--- WORK ITEM ---
Write the data out again exactly and in full.

--- RECORDED INFORMATION ---
------------

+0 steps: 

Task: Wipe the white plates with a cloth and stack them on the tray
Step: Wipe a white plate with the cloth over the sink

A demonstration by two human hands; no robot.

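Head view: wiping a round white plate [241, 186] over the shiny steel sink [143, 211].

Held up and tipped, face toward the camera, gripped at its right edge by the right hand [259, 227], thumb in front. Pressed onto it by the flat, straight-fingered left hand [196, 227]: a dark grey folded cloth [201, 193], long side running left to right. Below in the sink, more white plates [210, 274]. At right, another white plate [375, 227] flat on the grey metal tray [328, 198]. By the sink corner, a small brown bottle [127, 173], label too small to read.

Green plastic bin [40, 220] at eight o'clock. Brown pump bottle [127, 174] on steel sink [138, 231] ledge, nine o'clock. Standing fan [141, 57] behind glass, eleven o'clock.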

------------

--- WRITTEN REPLY ---
+0 steps: 

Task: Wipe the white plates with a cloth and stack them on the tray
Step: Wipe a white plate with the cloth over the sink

A demonstration by two human hands; no robot.

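Head view: wiping a round white plate [241, 186] over the shiny steel sink [143, 211].

Held up and tipped, face toward the camera, gripped at its right edge by the right hand [259, 227], thumb in front. Pressed onto it by the flat, straight-fingered left hand [196, 227]: a dark grey folded cloth [201, 193], long side running left to right. Below in the sink, more white plates [210, 274]. At right, another white plate [375, 227] flat on the grey metal tray [328, 198]. By the sink corner, a small brown bottle [127, 173], label too small to read.

Green plastic bin [40, 220] at eight o'clock. Brown pump bottle [127, 174] on steel sink [138, 231] ledge, nine o'clock. Standing fan [141, 57] behind glass, eleven o'clock.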

Nothing more belongs to the answer.